EXERCISE BRIEF: Of the entries below, copy only those lines that contain the word "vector".

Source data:
____
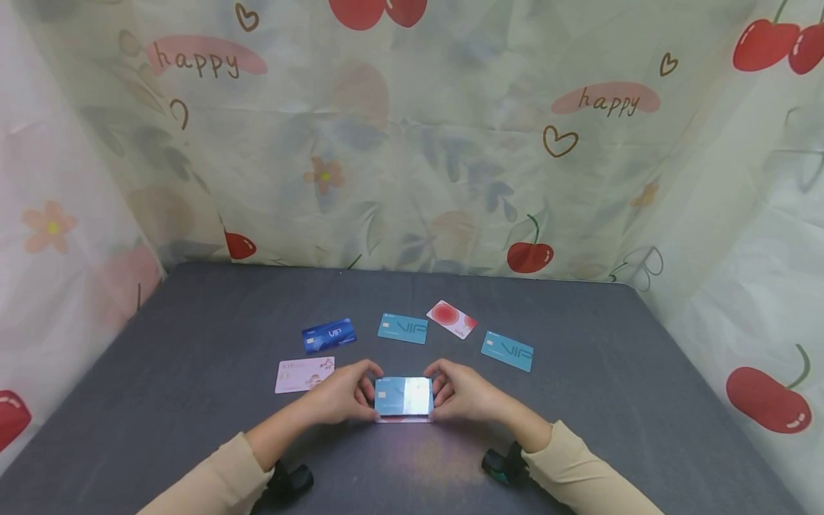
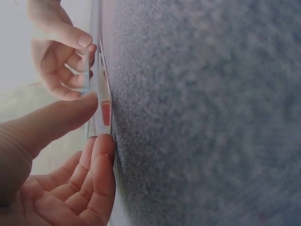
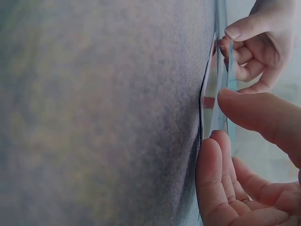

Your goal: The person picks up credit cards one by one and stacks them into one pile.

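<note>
Between both hands, near the middle of the table, is a light blue card [image 1: 389, 400] with a bright glare across its right half. My left hand [image 1: 344, 393] pinches its left end between thumb and fingers, and my right hand [image 1: 463, 393] pinches the right end. Below its near edge shows the pale strip of another card [image 1: 404, 420]. From the left wrist, the blue card appears edge-on, with a gap down to the lower card [image 2: 106, 113], which has a red patch and lies close over the cloth. The fingertips of both hands reach down beside that lower card.
Beyond the hands, several cards lie in an arc on the dark grey table [image 1: 212, 343]: a pink card [image 1: 299, 375], a dark blue VIP card [image 1: 329, 336], a light blue VIP card [image 1: 402, 328], a white-and-red card [image 1: 452, 319] and another light blue VIP card [image 1: 507, 350]. Patterned curtains [image 1: 412, 179] surround the table.
</note>
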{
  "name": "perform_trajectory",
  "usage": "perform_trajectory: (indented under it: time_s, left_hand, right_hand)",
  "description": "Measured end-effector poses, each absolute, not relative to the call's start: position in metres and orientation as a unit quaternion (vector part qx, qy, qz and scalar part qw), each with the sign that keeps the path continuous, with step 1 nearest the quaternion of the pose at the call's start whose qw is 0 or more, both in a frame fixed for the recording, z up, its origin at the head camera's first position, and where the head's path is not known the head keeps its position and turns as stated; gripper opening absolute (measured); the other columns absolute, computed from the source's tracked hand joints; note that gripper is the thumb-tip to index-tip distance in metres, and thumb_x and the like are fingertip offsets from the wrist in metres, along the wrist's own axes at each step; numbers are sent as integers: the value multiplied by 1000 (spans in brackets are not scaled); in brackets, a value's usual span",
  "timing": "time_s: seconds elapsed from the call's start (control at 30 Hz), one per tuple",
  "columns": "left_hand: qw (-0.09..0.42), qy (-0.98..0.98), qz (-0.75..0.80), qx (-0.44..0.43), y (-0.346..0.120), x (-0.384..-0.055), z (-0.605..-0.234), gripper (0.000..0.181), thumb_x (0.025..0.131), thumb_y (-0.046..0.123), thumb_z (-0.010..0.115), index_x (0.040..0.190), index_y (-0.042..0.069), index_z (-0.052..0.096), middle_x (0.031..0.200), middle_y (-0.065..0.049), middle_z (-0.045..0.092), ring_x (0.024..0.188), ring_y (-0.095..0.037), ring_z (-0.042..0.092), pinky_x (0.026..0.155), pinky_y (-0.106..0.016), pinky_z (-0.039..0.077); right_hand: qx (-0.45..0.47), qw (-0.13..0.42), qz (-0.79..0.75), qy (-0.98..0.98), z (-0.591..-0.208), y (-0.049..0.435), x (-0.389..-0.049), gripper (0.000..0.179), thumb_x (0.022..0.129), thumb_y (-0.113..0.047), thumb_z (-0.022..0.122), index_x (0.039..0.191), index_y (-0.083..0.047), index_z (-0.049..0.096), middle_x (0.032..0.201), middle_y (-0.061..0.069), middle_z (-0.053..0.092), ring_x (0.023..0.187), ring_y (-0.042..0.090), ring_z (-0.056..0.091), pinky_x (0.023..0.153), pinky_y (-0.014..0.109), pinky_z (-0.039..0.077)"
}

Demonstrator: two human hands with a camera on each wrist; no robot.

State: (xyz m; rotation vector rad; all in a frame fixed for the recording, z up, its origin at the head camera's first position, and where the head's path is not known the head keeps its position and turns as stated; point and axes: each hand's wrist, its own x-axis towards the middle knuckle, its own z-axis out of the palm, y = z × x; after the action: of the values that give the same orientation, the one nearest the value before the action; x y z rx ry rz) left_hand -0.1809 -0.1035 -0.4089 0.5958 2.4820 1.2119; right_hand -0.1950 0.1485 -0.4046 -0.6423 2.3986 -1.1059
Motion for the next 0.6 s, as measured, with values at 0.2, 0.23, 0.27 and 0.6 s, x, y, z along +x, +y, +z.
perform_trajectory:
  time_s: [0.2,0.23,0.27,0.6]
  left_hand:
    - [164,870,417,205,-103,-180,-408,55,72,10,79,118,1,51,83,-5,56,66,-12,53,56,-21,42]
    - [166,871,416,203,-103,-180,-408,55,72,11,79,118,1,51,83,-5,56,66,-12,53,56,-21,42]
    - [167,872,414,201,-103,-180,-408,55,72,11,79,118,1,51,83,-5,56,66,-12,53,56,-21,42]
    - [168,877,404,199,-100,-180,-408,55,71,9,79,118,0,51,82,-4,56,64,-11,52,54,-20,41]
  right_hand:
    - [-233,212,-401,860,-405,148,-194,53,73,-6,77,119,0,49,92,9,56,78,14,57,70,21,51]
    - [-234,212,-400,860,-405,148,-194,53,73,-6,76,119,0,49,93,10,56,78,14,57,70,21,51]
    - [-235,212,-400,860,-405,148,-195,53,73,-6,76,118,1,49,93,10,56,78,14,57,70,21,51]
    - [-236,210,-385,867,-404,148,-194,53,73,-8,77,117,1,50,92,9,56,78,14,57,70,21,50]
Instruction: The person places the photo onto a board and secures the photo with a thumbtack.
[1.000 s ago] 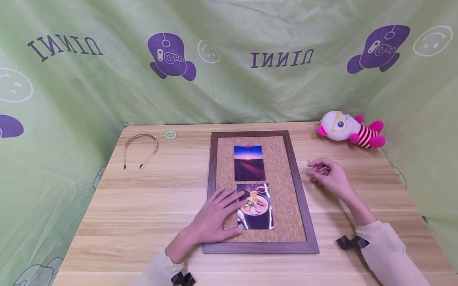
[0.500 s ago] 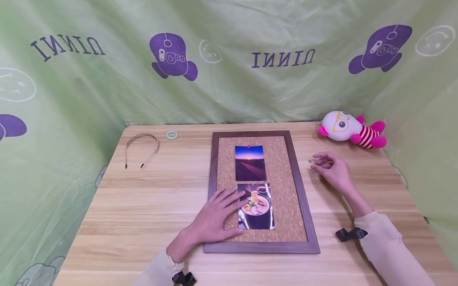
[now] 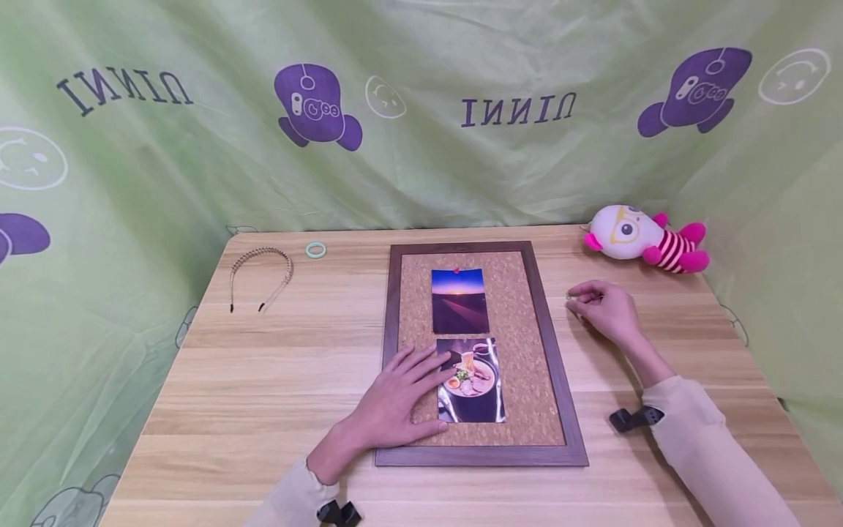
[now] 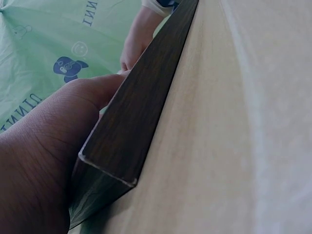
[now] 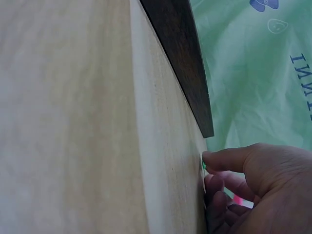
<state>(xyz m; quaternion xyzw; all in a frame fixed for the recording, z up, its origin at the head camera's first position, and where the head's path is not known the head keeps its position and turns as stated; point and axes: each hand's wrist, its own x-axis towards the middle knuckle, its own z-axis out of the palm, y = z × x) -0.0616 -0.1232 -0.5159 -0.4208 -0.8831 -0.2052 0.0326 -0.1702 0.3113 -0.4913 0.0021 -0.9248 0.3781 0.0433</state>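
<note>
My left hand (image 3: 395, 399) lies flat with spread fingers on the lower left of the framed cork board (image 3: 533, 410). Its fingertips rest on the left edge of a ramen photo (image 3: 484, 406). Above that, a sunset photo (image 3: 459, 307) is fixed at its top edge by a red push pin (image 3: 456, 271). To the right of the board, my right hand (image 3: 609, 311) is low over the table, thumb and forefinger pinching a tiny greenish piece (image 5: 203, 165). The fingers mostly cover this piece; its kind is too small to make out.
A plush toy (image 3: 648, 240) with pink limbs lies at the table's back right. At the back left are a braided headband (image 3: 262, 252) and a mint-green ring (image 3: 316, 250). A green printed curtain (image 3: 421, 168) closes off the back and sides.
My right hand drew back slightly from the tiny piece, then came in again so the fingertips meet at it. The left hand, board and photos stay in place.
</note>
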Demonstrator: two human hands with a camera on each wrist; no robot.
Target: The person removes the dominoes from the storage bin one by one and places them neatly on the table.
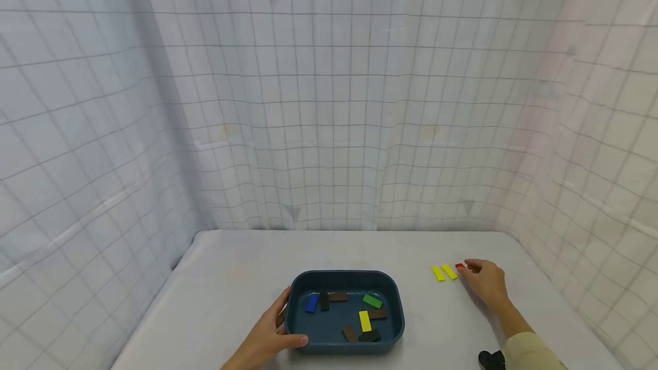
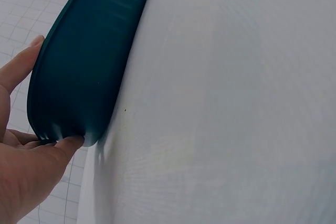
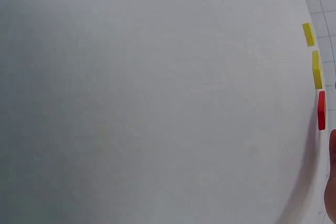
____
REPLY:
  "description": "Measured end-effector poses, each absolute, not relative to the call's start: position in metres and orientation as a unit quaternion (vector part qx, qy, qz and scalar part qw), each with the sign that keeps the path continuous, with step 1 nearest the quaternion of the pose at the call's start whose qw is 0 or more, both in a frame fixed for the recording, z up, its origin at the head camera's first position, and where the head's path is not known the head keeps its position and turns as stated; gripper opening absolute (measured); the other columns absolute, computed from the source's tracked hand joints; note that gripper is the thumb-tip to index-tip distance in metres, and thumb_x and the like are fingertip offsets from the wrist in metres, along the wrist's own axes at each step; numbers are sent as integers: the value multiplied by 1000 (spans in brackets are not scaled); in brackets, a value's usual span",
State: (xyz m; rotation vector rad; all in a frame fixed for the recording, z up, its origin at the head camera's first position, and where the head's path is not known the head keeps its position and turns as stated; point and axes: each hand's wrist, its own x-axis towards the middle knuckle, its own z-axis out of the palm, y = z × x; after the action: of the values that give the same orientation, the one nearest the value before the action; x y z rx ry rz) left_hand -0.1809 -0.1035 -0.4089 0.5958 2.4820 1.2119; right_hand -0.1950 0.1485 -0.4046 -0.6423 2.3986 -1.1059

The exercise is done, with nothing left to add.